OASIS EN LA GUERRA
Es una mañana de domingo soleada y un avión vuela atravesando el despejado cielo. La ausencia de nubes permite ver la estela que la aeronave deja a su paso mientras se dirige hacia algún turístico destino. Ninguna de las personas que se encuentran en la calle en esos momentos dirige la mirada hacia el avión, la mayoría ni se percatan de su presencia. Hace 50 años, los abuelos de estas mismas personas huían despavoridos ante la presencia de una aeronave. La estela que dejaba a su paso: muerte.
La historia de los habitantes del barrio Sant Joan Baptista, en Sant Adrià de Besòs, entre los años 1936 y 1939, está recogida en el refugio antiaéreo que se construyó en aquella época. Una pequeña edificación de piedra, reforzada con el paso del tiempo con cristal y madera, con un enorme cartel que reza “Refugio antiaéreo” indica que he llegado a mi lugar de destino. No hay nadie por los alrededores a excepción del guía situado junto a la puerta. Jordi Vilalta lleva 3 años dirigiendo las visitas de grupos escolares, al parecer las únicas que recibe el refugio anualmente. Ambos bajamos por unas modernizadas escaleras blancas, adaptadas para minusválidos. La temperatura empieza a bajar y la luz se vuelve mucho más tenue a medida que seguimos descendiendo. Empieza la visita.
La voz de Jordi retumba en cada uno de los pasillos del refugio, debido al eco que cualquier sonido produce en esos muros de piedra. A pesar del descenso de la luz, las estancias están bien iluminadas debido, en gran parte, a unos paneles en forma de arco que cubren las paredes y explican la historia de aquel modesto barrio que fue objetivo de la aviación italiana de Franco durante la Guerra Civil. Las dos centrales térmicas que ocupaban gran parte del territorio fueron las principales causas de los bombardeos. Su proximidad con Barcelona y con la desembocadura del rio Besòs (donde el agua del mar permitía refrigerar las instalaciones) aumentaron más las probabilidades de ataque.

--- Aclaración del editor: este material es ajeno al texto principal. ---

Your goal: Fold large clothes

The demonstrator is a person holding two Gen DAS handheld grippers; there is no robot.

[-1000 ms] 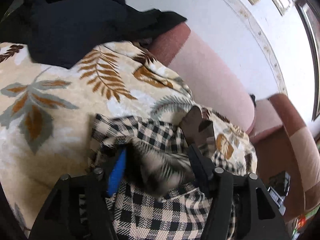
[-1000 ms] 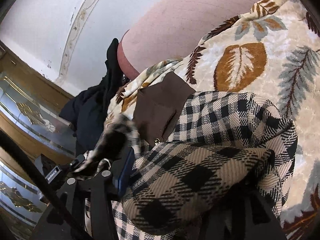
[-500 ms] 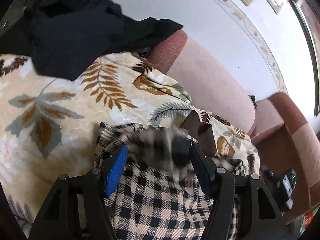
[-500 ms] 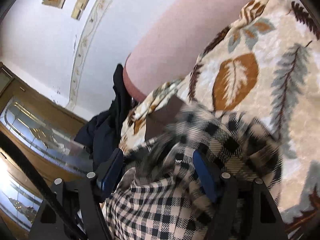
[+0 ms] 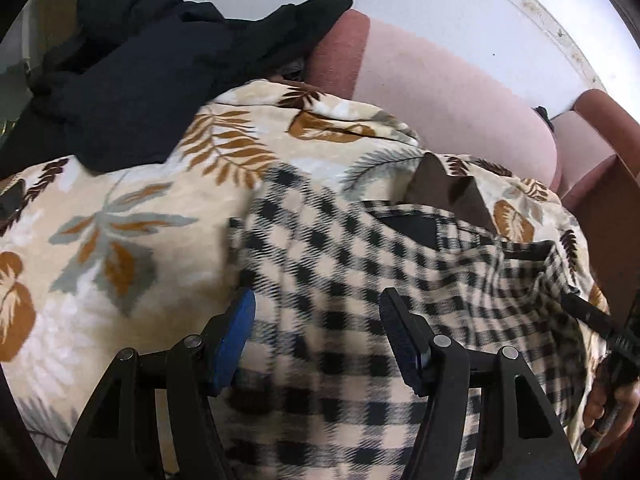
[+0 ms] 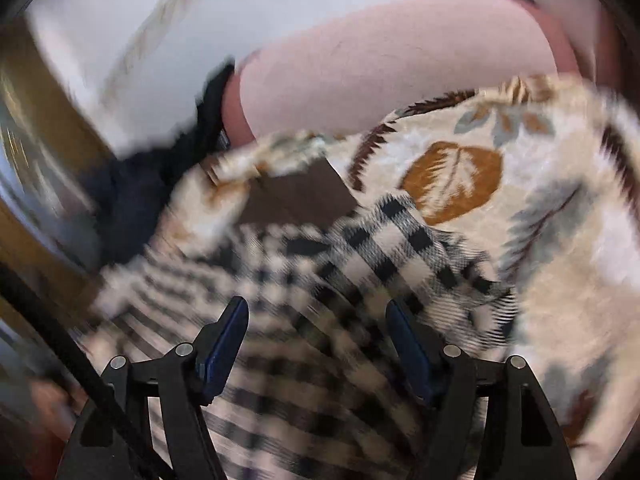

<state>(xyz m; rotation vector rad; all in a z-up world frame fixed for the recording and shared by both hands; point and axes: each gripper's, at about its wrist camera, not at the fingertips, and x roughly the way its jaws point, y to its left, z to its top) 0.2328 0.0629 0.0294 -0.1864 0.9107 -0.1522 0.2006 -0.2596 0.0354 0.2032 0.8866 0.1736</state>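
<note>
A cream-and-black checked garment (image 5: 360,248) lies spread on a leaf-print blanket (image 5: 120,220) over a sofa, with a brown collar piece (image 5: 444,188) at its far edge. My left gripper (image 5: 318,296) hangs just above the garment's near part. Its jaws stand apart and the cloth runs flat beneath them, not pinched. In the right wrist view, which is blurred by motion, the same garment (image 6: 400,240) lies under my right gripper (image 6: 316,304). Its jaws are wide apart and free of the cloth. A folded corner lies ahead to the right.
Dark navy and black clothes (image 5: 132,68) are heaped at the blanket's far left. The pink sofa back (image 5: 448,92) rises behind, with a white wall above. A person's hand (image 5: 608,412) holding the other tool shows at the left view's right edge.
The bunch of checked cloth between my left fingers has dropped and now lies flat. My right jaws widened and let go of the thick fold. Both views rolled and shifted.
</note>
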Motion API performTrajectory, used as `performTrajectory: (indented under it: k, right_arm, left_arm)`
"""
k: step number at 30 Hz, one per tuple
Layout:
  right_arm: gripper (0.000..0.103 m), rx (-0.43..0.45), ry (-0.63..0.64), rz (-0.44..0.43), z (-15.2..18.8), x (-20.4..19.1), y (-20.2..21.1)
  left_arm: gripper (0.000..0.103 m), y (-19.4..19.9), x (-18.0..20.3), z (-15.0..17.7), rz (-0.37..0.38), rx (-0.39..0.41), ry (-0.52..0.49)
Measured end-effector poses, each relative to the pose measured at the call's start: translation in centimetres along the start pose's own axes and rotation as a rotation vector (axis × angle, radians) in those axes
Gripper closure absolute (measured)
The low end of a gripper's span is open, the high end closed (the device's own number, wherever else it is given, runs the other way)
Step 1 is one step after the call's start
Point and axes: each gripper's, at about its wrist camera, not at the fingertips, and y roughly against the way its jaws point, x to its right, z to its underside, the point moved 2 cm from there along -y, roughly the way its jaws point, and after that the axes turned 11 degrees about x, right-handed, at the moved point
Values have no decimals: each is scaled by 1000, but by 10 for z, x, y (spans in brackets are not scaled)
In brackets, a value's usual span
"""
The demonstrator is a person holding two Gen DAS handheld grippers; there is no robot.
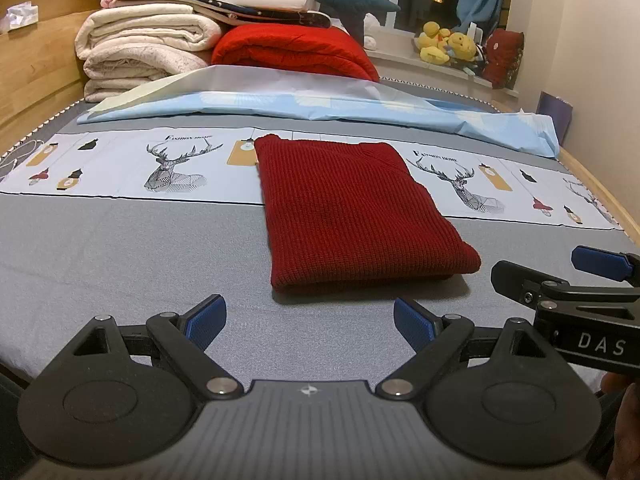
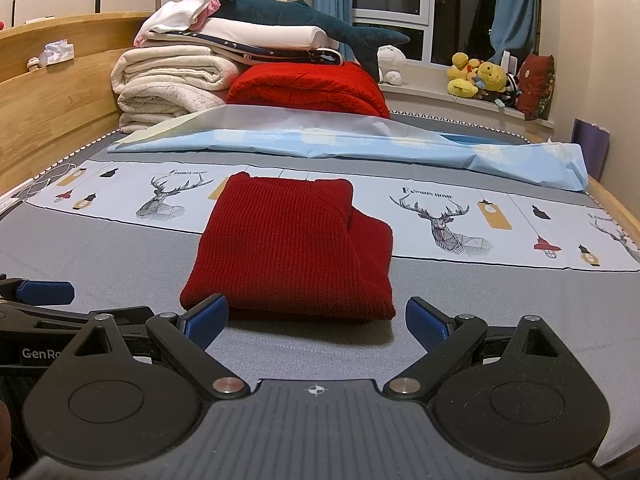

De repente, las explicaciones de Jordi quedan ahogadas por los impactos de las bombas al estrellarse contra los edificios, las voces alarmantes de los vecinos y unos ladridos insistentes de perro. Unos minúsculos altavoces situados en las esquinas de los pasillos del refugio son los responsables de estos efectos sonoros que hacen a uno transportarse a esos momentos de pánico vividos. Trosky, el perro que acabamos de escuchar, era considerado un héroe por los habitantes del barrio, ya que escuchaba los zumbidos de los aviones incluso horas antes de que apareciesen y alertaba del inminente ataque. Es en ese momento cuando una fotografía del valiente can se ilumina y permite ver, justo al lado, su huella, inmortalizada para siempre en una de las paredes del refugio.
A medida que avanzamos por los pasadizos, descubro cientos de protagonistas, hasta ahora anónimos, de la memoria histórica de Sant Adrià. Sus testimonios hablados, escritos, fotografiados, sus textos, mapas, libros, vídeos caseros, guiones y composiciones musicales, su ilusión y energía y, por encima de todo, su dignidad, han hecho posible que ese pequeño refugio conserve la vida aun después de haber albergado tanta muerte. El hecho de que en esas dimensiones tan minúsculas se hayan refugiado cientos de personas acrecienta la sensación de enclaustramiento y ahogo, solo amortiguado por una pequeña rendija de luz proveniente de la puerta de entrada, situada junto a las escaleras.
A pesar de que el recorrido por el refugio no dura más de una hora, cuando salimos, la luz radiante del sol me hace creer que llevo horas ahí abajo. Ahora, en el exterior, se encuentran muchas más personas que al principio: un grupo de ancianos conversa en un banco cercano al refugio, familias con niños conversan animadamente en las terrazas de los bares contiguos, una fuente llena de agua chisporrotea animadamente…
Una mujer mayor se nos acerca y se interesa por saber cómo ha ido la visita guiada. Carme Tura es la niña más joven de la guerra adrianense. Solo tenía 2 años cuando comenzaron a caer las bombas, pero conserva unos recuerdos claros y vívidos, buena muestra de hasta qué punto ciertos aspectos de la memoria quedan por siempre impresos en la mente humana.
“Me gusta que gente joven como tú se interese por la historia local, esto nos ayuda a vivir para siempre en la memoria de las generaciones que están por venir”, me dice, con los ojos humedecidos y la voz temblorosa, mientras más ancianos empiezan a congregarse donde estamos situadas.
“¡Qué bien!”, oigo, “alguien que no permitirá que nos olviden”.